**Problem**
Reproduce the entries below exactly, but only from the line containing "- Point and" to the line containing "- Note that", inclusive.

**Information supplied**
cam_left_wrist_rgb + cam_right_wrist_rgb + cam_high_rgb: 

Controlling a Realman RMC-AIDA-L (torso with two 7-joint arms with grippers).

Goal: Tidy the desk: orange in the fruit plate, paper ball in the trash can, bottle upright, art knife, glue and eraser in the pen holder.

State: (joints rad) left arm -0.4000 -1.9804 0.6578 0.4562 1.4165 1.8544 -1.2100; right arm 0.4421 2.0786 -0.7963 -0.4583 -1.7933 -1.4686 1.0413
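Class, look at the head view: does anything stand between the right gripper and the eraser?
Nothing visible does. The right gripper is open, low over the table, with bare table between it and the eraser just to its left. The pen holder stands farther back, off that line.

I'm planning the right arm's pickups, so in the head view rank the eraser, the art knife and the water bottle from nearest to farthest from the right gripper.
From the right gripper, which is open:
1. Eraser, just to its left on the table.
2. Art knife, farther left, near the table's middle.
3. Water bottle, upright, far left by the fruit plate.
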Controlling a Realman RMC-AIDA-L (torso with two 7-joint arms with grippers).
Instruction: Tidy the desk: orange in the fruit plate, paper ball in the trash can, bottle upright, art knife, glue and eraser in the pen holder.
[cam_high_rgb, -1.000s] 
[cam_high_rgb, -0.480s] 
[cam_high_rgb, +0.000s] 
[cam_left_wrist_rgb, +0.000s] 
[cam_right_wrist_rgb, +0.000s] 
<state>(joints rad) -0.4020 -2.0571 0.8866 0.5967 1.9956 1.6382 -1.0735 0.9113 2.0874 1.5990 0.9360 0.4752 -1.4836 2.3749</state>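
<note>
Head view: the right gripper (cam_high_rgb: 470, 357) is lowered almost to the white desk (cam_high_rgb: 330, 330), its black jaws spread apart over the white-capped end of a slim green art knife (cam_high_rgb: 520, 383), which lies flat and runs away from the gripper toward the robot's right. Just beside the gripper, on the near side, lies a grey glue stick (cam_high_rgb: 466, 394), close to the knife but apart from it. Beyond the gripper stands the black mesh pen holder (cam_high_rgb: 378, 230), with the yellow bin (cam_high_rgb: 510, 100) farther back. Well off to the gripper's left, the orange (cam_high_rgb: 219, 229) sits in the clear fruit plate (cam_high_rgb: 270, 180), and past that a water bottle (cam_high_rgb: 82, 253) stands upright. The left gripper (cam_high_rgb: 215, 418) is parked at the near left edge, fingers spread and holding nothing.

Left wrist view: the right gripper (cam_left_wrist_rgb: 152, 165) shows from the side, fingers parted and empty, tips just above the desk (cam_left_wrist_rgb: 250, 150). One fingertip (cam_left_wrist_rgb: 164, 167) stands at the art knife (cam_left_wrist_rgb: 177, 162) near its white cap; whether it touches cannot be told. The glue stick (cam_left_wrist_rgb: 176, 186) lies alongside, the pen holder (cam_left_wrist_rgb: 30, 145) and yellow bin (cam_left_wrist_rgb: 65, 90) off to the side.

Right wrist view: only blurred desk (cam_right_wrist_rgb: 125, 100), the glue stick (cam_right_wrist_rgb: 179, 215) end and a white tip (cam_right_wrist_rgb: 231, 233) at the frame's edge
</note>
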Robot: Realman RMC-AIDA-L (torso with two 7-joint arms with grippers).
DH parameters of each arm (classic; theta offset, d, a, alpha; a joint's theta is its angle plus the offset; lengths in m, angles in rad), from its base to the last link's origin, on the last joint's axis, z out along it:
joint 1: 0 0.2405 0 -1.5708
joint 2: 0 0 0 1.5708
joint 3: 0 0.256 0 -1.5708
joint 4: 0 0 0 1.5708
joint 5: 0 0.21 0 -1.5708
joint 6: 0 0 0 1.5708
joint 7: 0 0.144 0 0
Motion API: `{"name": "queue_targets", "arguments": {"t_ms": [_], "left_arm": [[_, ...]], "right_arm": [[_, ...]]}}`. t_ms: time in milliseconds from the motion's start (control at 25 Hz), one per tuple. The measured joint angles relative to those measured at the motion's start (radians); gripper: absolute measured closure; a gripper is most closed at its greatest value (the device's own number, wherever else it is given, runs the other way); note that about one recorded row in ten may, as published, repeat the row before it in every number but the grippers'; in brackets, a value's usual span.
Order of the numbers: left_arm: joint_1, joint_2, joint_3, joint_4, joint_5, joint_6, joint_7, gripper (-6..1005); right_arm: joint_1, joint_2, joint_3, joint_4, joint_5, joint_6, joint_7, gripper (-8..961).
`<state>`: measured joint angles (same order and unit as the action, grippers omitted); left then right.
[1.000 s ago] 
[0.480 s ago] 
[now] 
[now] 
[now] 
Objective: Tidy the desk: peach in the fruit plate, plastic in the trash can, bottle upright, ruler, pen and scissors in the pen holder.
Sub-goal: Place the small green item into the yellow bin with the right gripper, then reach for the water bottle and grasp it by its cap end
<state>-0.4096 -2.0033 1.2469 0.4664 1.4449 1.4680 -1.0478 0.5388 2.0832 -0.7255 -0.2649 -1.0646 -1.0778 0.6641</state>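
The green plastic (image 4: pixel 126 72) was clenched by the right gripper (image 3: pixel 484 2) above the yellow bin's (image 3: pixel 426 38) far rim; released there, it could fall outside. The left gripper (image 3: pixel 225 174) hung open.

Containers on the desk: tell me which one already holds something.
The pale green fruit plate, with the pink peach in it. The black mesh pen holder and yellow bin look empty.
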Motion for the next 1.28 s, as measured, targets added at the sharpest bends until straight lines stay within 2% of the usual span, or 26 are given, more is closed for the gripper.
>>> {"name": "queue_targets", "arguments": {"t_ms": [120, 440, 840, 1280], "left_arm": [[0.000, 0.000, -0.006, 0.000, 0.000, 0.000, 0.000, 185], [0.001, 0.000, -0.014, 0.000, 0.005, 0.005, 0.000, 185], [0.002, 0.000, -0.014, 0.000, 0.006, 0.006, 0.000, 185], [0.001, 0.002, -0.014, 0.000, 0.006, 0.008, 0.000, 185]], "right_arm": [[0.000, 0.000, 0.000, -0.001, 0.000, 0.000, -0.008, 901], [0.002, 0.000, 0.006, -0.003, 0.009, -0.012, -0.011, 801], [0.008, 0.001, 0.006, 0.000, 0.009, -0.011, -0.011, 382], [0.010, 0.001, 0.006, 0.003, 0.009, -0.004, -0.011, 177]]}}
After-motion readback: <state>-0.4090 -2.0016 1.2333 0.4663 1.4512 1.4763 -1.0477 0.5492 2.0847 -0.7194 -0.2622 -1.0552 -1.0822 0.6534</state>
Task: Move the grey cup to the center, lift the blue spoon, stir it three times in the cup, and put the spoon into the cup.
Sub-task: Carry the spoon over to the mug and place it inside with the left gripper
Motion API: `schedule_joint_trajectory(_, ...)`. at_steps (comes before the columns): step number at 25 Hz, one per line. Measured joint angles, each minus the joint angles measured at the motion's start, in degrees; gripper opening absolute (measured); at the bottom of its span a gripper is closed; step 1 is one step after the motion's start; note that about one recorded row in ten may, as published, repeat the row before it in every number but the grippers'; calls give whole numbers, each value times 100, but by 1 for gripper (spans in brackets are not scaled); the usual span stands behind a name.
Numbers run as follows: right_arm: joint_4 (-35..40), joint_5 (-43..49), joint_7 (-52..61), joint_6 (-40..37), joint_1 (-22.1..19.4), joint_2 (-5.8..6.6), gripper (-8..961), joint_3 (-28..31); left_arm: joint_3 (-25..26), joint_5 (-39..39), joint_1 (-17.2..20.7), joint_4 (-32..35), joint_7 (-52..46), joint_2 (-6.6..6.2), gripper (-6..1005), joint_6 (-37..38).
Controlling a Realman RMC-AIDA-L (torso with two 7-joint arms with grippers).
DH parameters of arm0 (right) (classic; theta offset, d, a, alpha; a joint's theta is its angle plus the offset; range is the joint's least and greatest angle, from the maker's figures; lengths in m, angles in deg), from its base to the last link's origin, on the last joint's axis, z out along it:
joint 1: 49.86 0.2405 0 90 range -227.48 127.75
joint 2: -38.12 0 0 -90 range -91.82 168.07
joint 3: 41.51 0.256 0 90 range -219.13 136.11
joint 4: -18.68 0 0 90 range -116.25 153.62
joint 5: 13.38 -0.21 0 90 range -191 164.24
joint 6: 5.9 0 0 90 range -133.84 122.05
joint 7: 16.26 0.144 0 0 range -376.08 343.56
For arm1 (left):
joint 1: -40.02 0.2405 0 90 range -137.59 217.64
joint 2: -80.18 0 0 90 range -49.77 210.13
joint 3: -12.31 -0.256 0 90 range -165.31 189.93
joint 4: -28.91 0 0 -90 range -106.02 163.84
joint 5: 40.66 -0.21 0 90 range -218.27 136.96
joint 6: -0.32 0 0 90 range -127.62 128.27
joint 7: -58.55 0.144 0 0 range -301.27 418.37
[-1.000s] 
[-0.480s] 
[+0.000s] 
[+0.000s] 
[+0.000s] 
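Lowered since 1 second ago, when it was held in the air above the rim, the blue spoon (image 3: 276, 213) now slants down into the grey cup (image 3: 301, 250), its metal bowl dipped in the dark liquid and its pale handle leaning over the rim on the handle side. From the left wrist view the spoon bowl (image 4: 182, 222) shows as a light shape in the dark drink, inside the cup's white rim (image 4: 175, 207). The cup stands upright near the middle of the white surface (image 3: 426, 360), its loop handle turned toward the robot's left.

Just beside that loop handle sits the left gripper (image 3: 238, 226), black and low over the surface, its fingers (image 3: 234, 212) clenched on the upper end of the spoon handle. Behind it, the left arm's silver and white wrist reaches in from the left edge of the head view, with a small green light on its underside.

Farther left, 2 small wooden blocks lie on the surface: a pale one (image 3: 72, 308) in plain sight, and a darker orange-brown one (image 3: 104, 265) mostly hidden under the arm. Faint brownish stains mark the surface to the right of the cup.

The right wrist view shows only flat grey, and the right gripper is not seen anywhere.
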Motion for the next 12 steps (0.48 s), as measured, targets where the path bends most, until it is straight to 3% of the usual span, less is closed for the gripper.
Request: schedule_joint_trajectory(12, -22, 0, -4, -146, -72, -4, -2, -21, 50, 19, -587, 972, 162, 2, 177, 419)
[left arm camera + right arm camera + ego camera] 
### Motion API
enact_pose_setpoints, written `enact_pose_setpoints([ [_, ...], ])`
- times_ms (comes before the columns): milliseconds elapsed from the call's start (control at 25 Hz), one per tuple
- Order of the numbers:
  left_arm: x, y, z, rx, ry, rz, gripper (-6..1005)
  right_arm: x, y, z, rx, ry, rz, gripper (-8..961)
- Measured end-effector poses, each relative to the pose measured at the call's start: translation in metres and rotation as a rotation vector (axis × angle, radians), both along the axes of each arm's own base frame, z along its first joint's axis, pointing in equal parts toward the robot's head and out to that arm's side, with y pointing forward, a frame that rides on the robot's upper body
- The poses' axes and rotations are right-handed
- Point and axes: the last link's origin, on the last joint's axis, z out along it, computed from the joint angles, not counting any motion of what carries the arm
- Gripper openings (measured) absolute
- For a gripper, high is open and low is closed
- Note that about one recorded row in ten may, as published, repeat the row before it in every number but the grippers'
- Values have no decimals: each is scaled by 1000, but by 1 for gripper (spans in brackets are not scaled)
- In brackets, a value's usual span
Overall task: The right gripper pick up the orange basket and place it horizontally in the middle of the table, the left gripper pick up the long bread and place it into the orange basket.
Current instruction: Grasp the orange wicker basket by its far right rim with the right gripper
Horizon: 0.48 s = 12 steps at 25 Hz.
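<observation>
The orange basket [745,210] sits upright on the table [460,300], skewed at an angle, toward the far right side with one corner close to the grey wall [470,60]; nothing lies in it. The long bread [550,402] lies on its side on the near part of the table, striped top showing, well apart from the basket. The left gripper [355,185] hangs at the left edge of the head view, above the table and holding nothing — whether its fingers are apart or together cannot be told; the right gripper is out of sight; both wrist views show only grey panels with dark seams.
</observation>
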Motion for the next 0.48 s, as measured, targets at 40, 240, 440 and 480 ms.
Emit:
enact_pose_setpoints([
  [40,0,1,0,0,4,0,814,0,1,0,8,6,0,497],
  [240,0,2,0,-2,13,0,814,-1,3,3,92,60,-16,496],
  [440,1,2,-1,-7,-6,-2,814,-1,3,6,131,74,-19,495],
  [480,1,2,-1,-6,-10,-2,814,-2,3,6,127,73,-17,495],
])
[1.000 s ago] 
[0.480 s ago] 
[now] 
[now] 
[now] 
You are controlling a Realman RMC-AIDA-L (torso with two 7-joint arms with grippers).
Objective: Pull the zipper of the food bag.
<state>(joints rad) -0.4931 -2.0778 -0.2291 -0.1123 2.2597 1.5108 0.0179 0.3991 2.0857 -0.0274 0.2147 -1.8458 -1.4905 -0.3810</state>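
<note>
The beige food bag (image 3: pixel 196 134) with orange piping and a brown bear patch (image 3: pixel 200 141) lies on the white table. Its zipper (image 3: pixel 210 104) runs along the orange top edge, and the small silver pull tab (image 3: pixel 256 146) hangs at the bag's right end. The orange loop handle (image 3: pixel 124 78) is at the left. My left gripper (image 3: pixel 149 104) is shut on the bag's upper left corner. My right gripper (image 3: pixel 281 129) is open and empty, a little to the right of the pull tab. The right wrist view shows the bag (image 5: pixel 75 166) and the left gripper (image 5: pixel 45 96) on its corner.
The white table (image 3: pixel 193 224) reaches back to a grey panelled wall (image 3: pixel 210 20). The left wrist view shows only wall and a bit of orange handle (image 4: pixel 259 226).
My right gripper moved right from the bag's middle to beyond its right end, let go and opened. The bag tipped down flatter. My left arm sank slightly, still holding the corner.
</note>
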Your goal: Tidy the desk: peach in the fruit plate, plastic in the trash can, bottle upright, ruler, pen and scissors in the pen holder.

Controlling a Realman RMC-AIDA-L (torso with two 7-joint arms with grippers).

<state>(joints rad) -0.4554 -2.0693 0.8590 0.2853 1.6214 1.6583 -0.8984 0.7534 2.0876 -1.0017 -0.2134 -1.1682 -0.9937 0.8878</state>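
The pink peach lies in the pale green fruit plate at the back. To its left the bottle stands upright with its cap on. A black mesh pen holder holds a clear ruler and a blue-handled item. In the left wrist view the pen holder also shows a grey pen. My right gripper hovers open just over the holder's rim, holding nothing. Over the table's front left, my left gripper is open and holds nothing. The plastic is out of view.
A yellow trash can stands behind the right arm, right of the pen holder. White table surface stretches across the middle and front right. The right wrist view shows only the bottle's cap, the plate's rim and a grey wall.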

**Result of the task**
- Point and axes: the last link's origin, on the last joint's axis, z out along it, computed from the joint angles, not counting any motion of what carries the arm
- Gripper openings (measured) absolute
- For a gripper, high is open and low is closed
- Note that about one recorded row in ten may, as published, repeat the row before it in every number but the grippers'

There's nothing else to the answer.